No incentive to cure us

Take your medicine. But which medicine should you really be taking?

With the passage of time I become more convinced than ever that medical centres and hospitals are no more than wholesale departments of pharmaceutical conglomerates. There is no incentive for them to cure us.

The pharmaceutical giants would go broke if their chemicals cured us; in my view they have a vested interest in our ill-health and abysmal lifestyles. The Chinese way is you pay your doctor when you are well and if sick you stop paying until you recover. The incentive is reversed.

Medical centres tend to be pill dispensers where little analysis is given to avoidance or cause. Commonsense suggests most ailments are avoidable and lifestyle related. If more resources were spent on illness avoidance you could probably reduce attendance by about 75 percent.

If that were to happen the biggest casualty would be the health services and the pharmaceuticals. The financial impact would be similar in effect to finding a way to replace oil with water.

My first brushes with life – and death – were when my sons’ were stricken by the notorious global child-killer whooping cough. One was twenty-months old and the younger ten months old. Our local practice simply offered advice by telephone. It amounted to what we were doing anyway; 24-hours tender loving care.

At my wits end I browsed books on the killer disease in bookshops and library. Several weeks on, driven to distraction and in fear for their lives I took my infants to what I would have earlier dismissed as a quack; an herbalist.

His attitude was; a pity you didn’t come to see me sooner. I gave the children the natural medicine he prescribed and can best describe it as the laying on of the hands. The cure was immediate and there were no side effects. Don’t mention the power of suggestion; the kids were too young to know what was going on. We were bowled over and relieved.

At the time I suffered from painful mouth ulcers. Both doctors and dentists had shrugged and prescribed over the counter expensive solutions, which were not a solution. Desperate to try anything I went to the same herbalist. The attitude was similar; why waste time on conventional healthcare?

He took a blood test, which gave him the results he expected. I was prescribed natural herbal medicine. My mouth ulcers, after years of irritation, stopped and never returned.

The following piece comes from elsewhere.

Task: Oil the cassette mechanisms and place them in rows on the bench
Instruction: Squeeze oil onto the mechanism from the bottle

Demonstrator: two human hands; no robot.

In later years I suffered considerable knee tissue discomfit. Climbing steps or an incline was a formidable undertaking. Conventional medicos could only shrug and suggest scans and possible surgery. When young they said it was part of growing up; now it was part of growing old.

Staying in Latvia I discovered that their philosophy is to use conventional medicine only when natural methods have failed.  I was prescribed a homeopathic (natural herbal) medicine. Within a day or so all discomfit had disappeared. Among other things I yesterday climbed to Krimulda Castle in Sigulda; daunting enough to discourage any teenager.

I suspect much of conventional medicine is overrated; a self-serving money-sucking industry dependent on us remaining in ill-health. By the way; I asked the herbalist, a former engineer, why he had become an enthusiastic herbalist practitioner.

Years earlier his wife had been diagnosed by the NHS with multiple sclerosis He was told she would be wheelchair-bound within 12-months, dead within 5 years. Distressed, he took her to an herbalist. Twelve years on she was happily doing her shopping; without a wheelchair.